Perempuan Ibarat Conductor
Dian mengibaratkan pemimpin perempuan sebagai seorang Dirigen (Conductor) dalam sebuah orkestra, maka partitur musik adalah bidang bisnis dan leveling adalah proses bisnis sebuah perusahaan.
Seorang pemimpin perempuan akan sanggup mendengarkan dengan baik irama yang keluar dari alat musik di depannya tanpa sedikit pun kehilangan konsentrasi untuk mendengarkan irama dari alat musik di ujung orkestra yang dia pimpin. Kemampuan perempuan untuk multitasking yang dapat membuat terkadang perempuan memiliki jiwa kepemimpinan yang lebih baik dan berbeda dari pria.
Memanjat BTS 30 Meter
Bukan itu saja, bahkan pekerjaan yang umumnya dilakukan pria, kini dengan mudah pun bisa dilakukan perempuan. Ia contohnya, pertama kali bergabung di XL, perempuan kelahiran Majalengka, Jawa Barat ini pertama kali bekerja sebagai staf bagian engineering.
"Sebagai seorang network engineer, saya harus siap ditugaskan kapan saja dan dalam situasi apa saja," jelasnya.
Salah satunya adalah melakukan uji coba jaringan (drive test), melakukan perbaikan jaringan, kapan saja dibutuhkan, hingga harus bisa memanjat menara dan memperbaiki perangkat dari atas menara.
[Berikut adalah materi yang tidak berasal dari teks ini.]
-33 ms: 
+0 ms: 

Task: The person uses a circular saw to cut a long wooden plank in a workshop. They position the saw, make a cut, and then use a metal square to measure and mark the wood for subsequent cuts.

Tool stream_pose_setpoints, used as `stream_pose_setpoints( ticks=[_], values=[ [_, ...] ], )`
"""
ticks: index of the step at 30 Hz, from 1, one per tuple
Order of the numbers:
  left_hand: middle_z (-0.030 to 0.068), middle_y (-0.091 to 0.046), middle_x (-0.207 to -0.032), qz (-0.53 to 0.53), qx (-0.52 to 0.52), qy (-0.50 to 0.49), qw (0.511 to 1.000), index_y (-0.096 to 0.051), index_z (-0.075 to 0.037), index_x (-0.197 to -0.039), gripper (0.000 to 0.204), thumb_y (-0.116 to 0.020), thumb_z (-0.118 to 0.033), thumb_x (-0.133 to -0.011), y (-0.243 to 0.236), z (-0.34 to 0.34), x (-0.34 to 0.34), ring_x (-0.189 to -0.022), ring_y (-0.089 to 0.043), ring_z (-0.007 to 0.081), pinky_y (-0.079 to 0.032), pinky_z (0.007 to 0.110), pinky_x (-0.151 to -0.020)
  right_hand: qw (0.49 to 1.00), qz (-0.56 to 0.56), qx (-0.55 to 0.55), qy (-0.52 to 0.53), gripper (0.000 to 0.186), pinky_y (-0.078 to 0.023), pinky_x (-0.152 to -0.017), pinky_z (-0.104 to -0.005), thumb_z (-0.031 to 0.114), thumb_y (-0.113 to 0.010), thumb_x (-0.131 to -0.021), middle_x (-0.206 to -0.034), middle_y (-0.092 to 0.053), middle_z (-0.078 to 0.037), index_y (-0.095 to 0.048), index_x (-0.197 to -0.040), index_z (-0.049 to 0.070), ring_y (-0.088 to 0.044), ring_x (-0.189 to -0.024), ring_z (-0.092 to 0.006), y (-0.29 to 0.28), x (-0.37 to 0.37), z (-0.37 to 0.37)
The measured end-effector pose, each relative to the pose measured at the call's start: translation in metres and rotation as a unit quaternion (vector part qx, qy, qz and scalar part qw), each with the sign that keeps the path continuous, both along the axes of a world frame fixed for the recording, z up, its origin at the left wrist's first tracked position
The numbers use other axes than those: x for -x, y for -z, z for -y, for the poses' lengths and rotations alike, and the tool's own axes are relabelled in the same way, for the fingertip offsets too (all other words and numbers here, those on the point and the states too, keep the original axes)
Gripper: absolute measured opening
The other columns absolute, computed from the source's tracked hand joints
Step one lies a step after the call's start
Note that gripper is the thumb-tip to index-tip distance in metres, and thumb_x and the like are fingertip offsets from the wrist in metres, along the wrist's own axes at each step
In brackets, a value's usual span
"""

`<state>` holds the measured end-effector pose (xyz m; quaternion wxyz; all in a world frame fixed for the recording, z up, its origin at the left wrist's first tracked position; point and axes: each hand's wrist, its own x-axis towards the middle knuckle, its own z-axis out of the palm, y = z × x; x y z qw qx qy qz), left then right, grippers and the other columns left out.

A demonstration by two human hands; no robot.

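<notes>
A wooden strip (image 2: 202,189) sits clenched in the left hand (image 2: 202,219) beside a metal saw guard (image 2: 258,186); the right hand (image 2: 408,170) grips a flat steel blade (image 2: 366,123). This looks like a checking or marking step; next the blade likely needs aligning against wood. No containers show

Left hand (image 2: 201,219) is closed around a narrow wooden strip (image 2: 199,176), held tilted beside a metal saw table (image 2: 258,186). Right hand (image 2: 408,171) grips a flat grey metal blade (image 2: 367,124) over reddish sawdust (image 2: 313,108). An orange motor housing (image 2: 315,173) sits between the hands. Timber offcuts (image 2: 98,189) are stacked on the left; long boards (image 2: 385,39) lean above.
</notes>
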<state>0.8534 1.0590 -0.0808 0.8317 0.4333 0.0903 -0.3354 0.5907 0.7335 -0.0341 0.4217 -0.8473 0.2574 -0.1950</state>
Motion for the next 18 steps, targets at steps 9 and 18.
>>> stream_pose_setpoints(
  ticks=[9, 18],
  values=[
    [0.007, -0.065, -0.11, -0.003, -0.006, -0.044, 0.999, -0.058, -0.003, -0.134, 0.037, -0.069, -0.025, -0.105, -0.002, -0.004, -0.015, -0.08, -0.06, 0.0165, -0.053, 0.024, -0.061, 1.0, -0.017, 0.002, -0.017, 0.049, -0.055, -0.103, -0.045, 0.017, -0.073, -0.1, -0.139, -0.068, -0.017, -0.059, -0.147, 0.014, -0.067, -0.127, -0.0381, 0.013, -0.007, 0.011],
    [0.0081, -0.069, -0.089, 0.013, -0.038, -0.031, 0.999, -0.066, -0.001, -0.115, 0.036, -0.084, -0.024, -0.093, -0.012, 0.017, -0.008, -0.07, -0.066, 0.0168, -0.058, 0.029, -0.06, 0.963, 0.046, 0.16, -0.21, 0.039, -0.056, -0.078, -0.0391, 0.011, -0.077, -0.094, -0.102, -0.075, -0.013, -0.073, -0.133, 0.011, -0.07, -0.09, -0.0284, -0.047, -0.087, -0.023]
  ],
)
"Saya pernah memanjat tower setinggi 30 meter. Tentu saja semula juga merasa agak ragu-ragu, namun lama-kelamaan juga menjadi terbiasa karena tuntutan profesi," ujar Dian yang mengaku mengagumi sosok Ibu sebagai role model bagi karier dan hidupnya.
Hadapi Kompetisi
Mulai dari staf yang memanjat tower BTS, masuk jajaran management membuat usulan-usulan dan program, hingga sekarang ini di direksi Dian dihadapkan pada tantangan sebagai CEO untuk bertarung dengan kompetitor, di mana pasar saat ini sudah berubah.
Menurut Dian, kompetisi saat ini semakin berat. Kebutuhan pelanggan pun semakin beragam. Sehingga perusahaan pun harus selalu siap menghadapi tantangan ini.
Secara garis besar, Dian hendak menyelaraskan antara business model perusahaan dengan dinamika industri telekomunikasi & perubahan kebutuhan masyarakat, yaitu dengan cara menyiapkan masyarakat memasuki era digital, mendukung pemerintah dalam program Indonesia Broadband Plan, dan meningkatkan share holder value/total share holder return (TSR).